Friday, September 17, 2010

Marjorie, musimy ukryć papierosy w twoim domku dla lalek.

Before I get into working through the last pictures from Spain, I wanted to post this long overdue mix of photographic spalls.

Zanim zabiorę się za ostatnie zdjęcia z Hiszpanii, nadrabiam inne zaległości. Krótki misz-masz fotograficznych odprysków.


My friend Miśka and I went for coffee to an old fashioned café in our hometown.

Poszłam do gliwickiego kawiarnianego reliktu przeszłości z moją przyjaciółką Miśką.


Getting drinks with my mom. She tried her first wheat beer that night.
Na drinku z moją mamą. Tego wieczoru mama po raz pierwszy spróbowała pszenicznego piwa.

Thom with his ashtray and asthma inhaler. Need I say more?
Thom, jego popielniczka i inhalator dla astmatyków. Bez komentarza.

Thom bought a pair of fancy glasses everyone wants to try on.
Thom kupił szykowne okulary, które wszyscy chcą przymierzać.

In Kraków, there are many boats turned cafés moored on the Vistula River. We got drinks at one of them.
Na Wiśle w Krakowie cumuje wiele statków-kawiarni. Poszliśmy na drinka do jednej z nich.

And the Gypsy King (just kidding...) took us to a nice restaurant in the Jewish Quarters for his birthday dinner.

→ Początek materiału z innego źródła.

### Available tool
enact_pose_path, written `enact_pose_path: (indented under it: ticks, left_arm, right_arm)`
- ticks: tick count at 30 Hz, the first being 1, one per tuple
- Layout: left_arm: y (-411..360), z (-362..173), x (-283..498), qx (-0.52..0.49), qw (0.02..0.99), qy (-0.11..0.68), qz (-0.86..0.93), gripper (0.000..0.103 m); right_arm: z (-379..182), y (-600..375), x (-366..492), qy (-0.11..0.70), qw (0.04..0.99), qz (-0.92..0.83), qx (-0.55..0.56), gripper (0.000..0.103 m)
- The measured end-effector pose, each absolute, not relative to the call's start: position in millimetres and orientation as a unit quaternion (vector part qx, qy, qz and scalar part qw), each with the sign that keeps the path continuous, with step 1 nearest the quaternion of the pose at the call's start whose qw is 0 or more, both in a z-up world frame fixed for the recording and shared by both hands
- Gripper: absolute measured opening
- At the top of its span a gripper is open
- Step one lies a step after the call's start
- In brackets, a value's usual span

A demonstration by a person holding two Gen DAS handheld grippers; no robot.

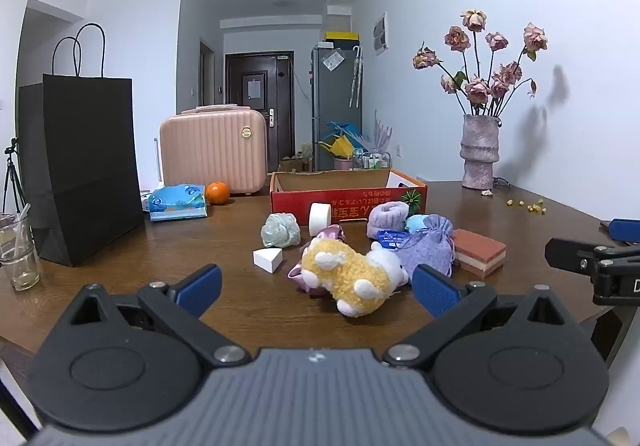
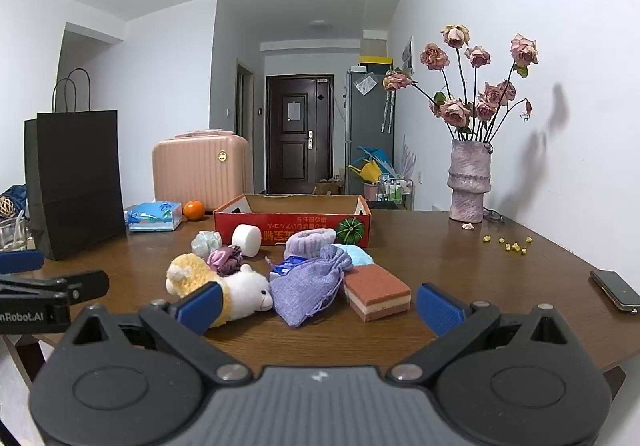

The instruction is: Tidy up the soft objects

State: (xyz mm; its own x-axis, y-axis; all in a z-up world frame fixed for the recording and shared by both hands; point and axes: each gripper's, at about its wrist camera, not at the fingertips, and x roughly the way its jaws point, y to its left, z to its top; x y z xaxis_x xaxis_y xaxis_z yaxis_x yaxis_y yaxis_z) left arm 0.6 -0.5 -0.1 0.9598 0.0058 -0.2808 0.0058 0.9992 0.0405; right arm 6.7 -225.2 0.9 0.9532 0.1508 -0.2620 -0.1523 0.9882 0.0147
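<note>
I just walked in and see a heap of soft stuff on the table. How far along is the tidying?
Nothing looks done yet: from what shows, the red cardboard box seems empty. Nothing is in hand either; the left claw and right claw are both open and hold nothing. Still left on the table in front of the box: the plush sheep, purple pouch, layered sponge and the other small soft things.

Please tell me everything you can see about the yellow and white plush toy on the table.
The plush toy is a small stuffed animal with a curly yellow body, white face and white feet, and looks soft and fleecy. It lies on its side on the wooden table, in front of the red box. A shiny pink pouch lies against it, and a purple drawstring bag sits close by its head.
</note>
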Motion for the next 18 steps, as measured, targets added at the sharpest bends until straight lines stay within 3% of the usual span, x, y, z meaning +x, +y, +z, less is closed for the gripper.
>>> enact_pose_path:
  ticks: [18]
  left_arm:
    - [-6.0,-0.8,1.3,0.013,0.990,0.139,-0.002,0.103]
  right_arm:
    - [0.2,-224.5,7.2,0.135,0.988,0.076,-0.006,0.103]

Cheers!
A Cygański Król (żartuję...) zabrał nas na swój urodzinowy obiad do dobrej restauracji na Kazimierzu. Na zdrowie!

2 comments:

  1. W taki sposób kawy mi jeszcze nie podano, to chyba 'anty-depresyjna' :)
    Twoja mama wygląda naprawdę młodo,bez komentarza pod spodem powiedziałabym,że to jedna z Waszych znajomych :)
    ..i czerwone okulary rządzą :D sprawie sobie takie jak tylko popsuje mi się wzrok, hah.
    pozdrawiam

    ReplyDelete

Tyler: Can I ask your name?
Ally: Anonymous.
Tyler: Anonymous? Is that Greek?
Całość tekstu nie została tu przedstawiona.